Siamese Neural Networks for One-shot Image Recognition

一、背景

  除了以前的基础需要经常复习之外,常见的几类场景的算法也要学习一下(想了一下,文本相似度、图片相似、精准营销、生存分析)。这次来学习一下计算图片相似度的一种算法,Siamese NetWork. Siamese Network 有个有点就是可以计算没有学习过的目标群是否属于一个类别

 

二、Model

   一个简单的两个hidden layer的 siamese network。其中每一层的权重都是共享的。

   模型首先由一些卷积单元组成,使用RELU激活函数得到特征层(可以增加max_pooling 得到特征层)。 公式里面的2代表 max_pooling的步长。星号为卷积符号。

1) $a_{1,m}^{(k)}=maxpooling(max(0,W_{1-1,l}^{(k)})\star h_{1,(l-1)}+b_{l}),2)$

  下图为网络结构示意图。没有画连体结构,但是连体的部分在 4096单元后立即相连。最后一层卷积网络输出到一个全连接层。然后再增加一层计算连体网络距离的网络层, 最后用sigmoid计算相似度。$alpha$为学得参数。

2)$p=\sigma(\sum_{j}\alpha _{j}|h_{1,L-1}^{(j)}-h_{2,L-1}^{(j)}|)$

   

   Loss Function。使用交叉熵作为损失函数。

3) $L (x_{1}^{i},x_{2}^{i})=y(x_{1}^{i},x_{2}^{i})log\ p(x_{1}^{i},x_{2}^{i})+(1-y(x_{1}^{i},x_{2}^{i}))log\ (1-p(x_{1}^{i},x_{2}^{i}))+\lambda ^{T}|w|^{2}$

  后续是初始化参数、参数优化策略一些计算等。

  另外,从其他资料(王树森小样本学习视频里)看到一种构建模型的方式为下图所示。其中f为同一个卷积函数。如果两个类别接近,则输出接近1,否则接近0。

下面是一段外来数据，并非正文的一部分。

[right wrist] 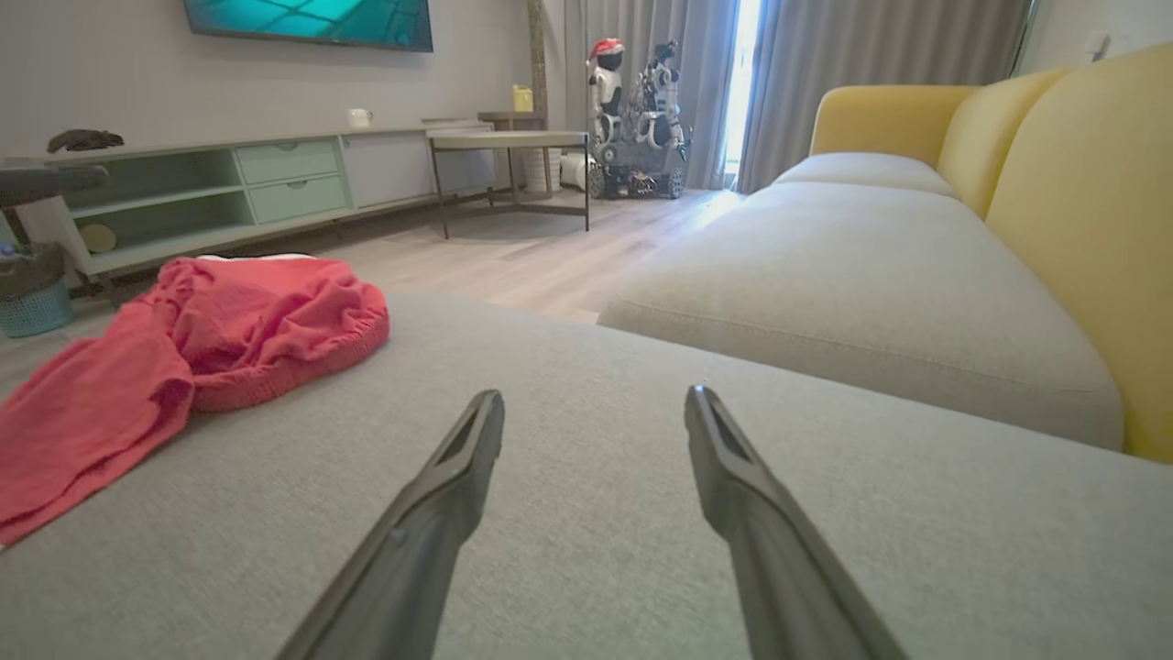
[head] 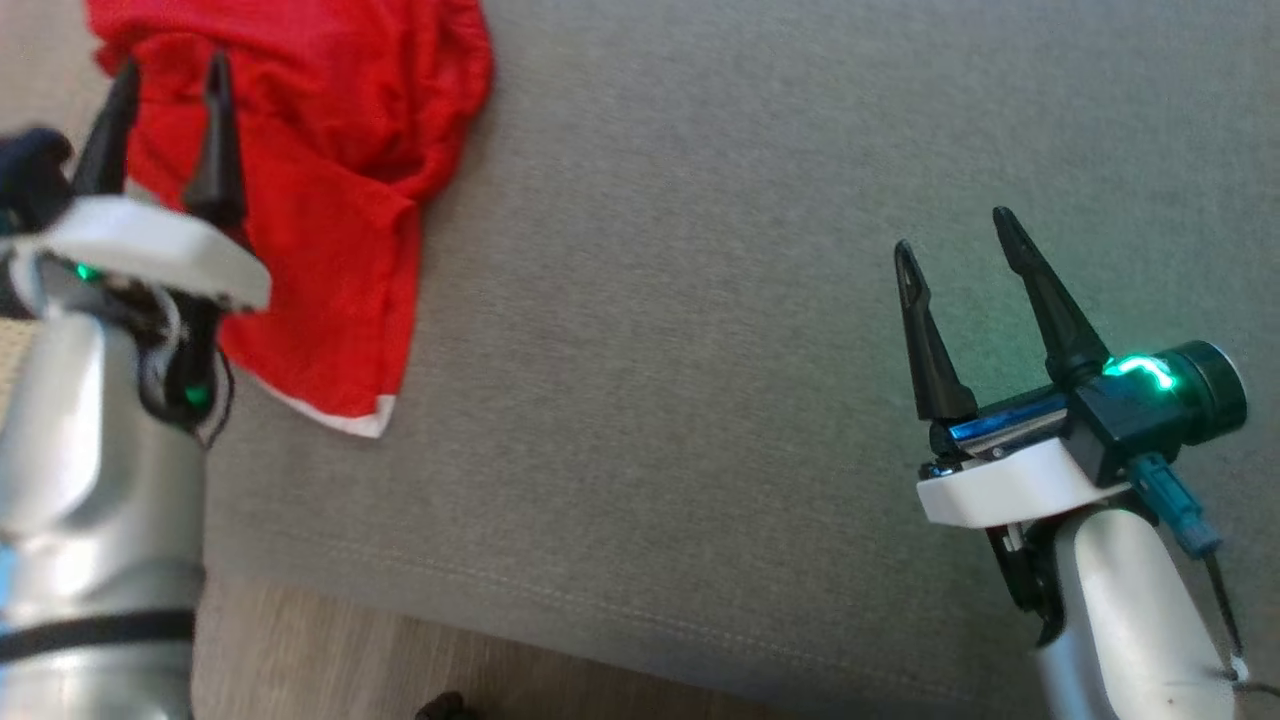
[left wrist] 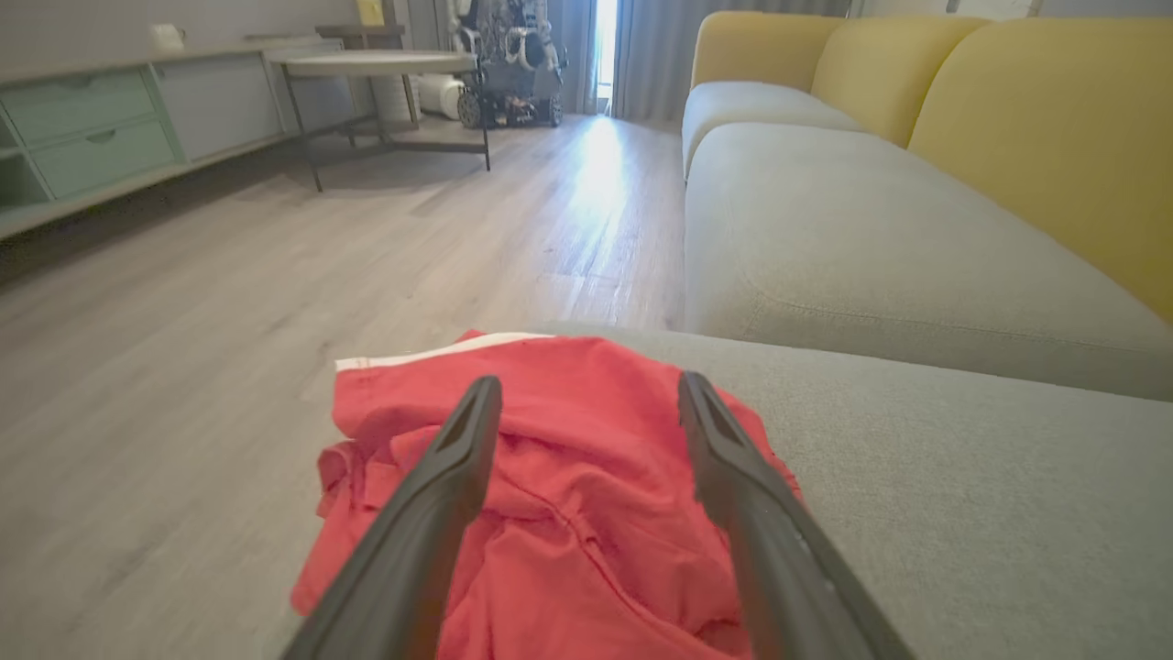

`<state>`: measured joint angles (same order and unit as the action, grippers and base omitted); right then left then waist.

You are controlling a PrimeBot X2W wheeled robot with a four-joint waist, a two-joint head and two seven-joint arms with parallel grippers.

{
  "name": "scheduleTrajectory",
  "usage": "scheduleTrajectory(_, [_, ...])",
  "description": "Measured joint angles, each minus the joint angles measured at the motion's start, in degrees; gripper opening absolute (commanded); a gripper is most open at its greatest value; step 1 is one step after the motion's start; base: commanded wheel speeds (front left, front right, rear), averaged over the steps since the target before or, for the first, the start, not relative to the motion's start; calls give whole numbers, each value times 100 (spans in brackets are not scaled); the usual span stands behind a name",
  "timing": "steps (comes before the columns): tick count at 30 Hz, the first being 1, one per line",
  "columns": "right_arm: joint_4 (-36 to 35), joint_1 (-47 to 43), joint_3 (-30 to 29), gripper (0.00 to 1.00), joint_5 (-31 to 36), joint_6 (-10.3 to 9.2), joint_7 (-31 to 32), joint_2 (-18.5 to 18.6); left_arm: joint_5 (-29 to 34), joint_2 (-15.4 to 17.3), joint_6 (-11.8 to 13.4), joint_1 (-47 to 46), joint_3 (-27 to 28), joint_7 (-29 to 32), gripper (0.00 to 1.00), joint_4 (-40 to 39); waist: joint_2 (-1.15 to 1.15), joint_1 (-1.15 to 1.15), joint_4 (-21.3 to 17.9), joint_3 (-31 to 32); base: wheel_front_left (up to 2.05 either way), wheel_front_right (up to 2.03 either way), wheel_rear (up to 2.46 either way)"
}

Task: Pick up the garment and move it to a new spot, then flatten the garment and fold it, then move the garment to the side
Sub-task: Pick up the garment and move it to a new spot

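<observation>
Well, head view first: we've got the red garment (head: 330,200) crumpled at eleven o'clock on the grey sofa cushion (head: 700,300), its white-trimmed hem (head: 350,418) pointing toward six. Our left tool (head: 174,62) hovers over it, prongs spread and gripping nothing. Our right tool (head: 951,230) sits at four o'clock, also spread and empty, well apart from the cloth.

Left wrist view: thin, soft fabric, bunched into ridges straight ahead at twelve. We'd drop onto a thick ridge, pinch several layers, then lift clear before carrying.

Right wrist view: the heap lies at nine o'clock. What looks like a gathered waistband (right wrist: 302,362) curls round its edge, with coarse woven upholstery beneath.
</observation>
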<state>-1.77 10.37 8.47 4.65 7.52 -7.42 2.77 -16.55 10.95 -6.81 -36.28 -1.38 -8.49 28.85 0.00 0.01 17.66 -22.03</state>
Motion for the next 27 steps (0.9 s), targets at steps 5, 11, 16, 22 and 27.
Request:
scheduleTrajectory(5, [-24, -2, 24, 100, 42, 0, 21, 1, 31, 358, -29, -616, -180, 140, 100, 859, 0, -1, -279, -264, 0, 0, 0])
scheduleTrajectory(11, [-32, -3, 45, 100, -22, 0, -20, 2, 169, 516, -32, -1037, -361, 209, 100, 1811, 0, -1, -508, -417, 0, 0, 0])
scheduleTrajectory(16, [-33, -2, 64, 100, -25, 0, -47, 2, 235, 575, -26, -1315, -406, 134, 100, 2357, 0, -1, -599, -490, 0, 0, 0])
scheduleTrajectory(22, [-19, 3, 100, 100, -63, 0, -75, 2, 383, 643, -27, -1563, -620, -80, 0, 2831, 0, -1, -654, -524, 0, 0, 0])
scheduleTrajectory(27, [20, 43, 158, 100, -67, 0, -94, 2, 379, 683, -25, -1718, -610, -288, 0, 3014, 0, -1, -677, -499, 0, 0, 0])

  损失函数使用 Contrative Loss。很好衡量距离的公式。

4) $L=\frac{1}{2N}\sum_{n=1}^{N}yd^{2}+(1-y)max(margin-d,0)^{2}$ 

  Triplet Loss. 首先选择一个类别的图片当作锚点(Anchor),然后选取一个同类别的样本为 Positive,再选一个不一样的类别负样本,同样f为同一个卷积层,得到三个输出后算距离。我们希望学出来的模型有如下特点,同样本距离d(+)很小,不同样本距离 d(-)很大,定义参数 $\alpha$,如果$ d(-) >= d(+) + \alpha$ ,即已经有足够的距离能区分二者,则认为分类是正确的,否则认为分不开二者。需要算loss,$loss = d(+)+\alpha - d(-)$. 定义损失函数Triplet Loss为:

5)  $L(x^{a},x^{+},x^{-})=max(0,d^{+}+\alpha-d^{-})$

   

 

 

三、Example

  选取 Kaggle的一篇当作学习例子。Plant Disease Using Siamese Network - Keras | Kaggle

 1)测试与训练的准确率

2)测试与训练集的loss

 

四、Code

1)版本

  • tensorflow 2.11.0
  • keras 2.11.0
  • CPU计算。

  

 2)configs

import os

selected_image_size = 224
resize = True
total_sample_size = 10000  # 5k-50k

channel = 1
size = 2

folder_count = 38
image_count = 20  # 0-50
epochs = 20
if resize:
    batch_size = 256
else:
    batch_size = 64

path = "C:/Users/nan.wu2/PycharmProjects/job/study/data/PlantVillage_resize_224/"
print(path)

 

 

 3)prepare_data

import re
import numpy as np
from PIL import Image

from sklearn.model_selection import train_test_split
from keras import backend as K
from keras.layers import Activation
from keras.layers import Input, Lambda, Dense, Dropout, Convolution2D, MaxPooling2D, Flatten
from keras.models import Sequential, Model
from keras.optimizers import RMSprop
from keras import optimizers

import matplotlib.image as mpimg
import matplotlib.pyplot as plt

from keras import callbacks
from keras.callbacks import ModelCheckpoint, LearningRateScheduler, EarlyStopping, ReduceLROnPlateau, TensorBoard
import os
from keras.models import Model, load_model
import json
from keras.models import model_from_json, load_model
from keras.layers import Dense, Dropout, Flatten, Conv2D, MaxPool2D, BatchNormalization
import warnings
import configs


def get_data(size, total_sample_size):
    image = mpimg.imread(configs.path + 's' + str(1) + '/' + str(1) + '.jpg', 'rw+')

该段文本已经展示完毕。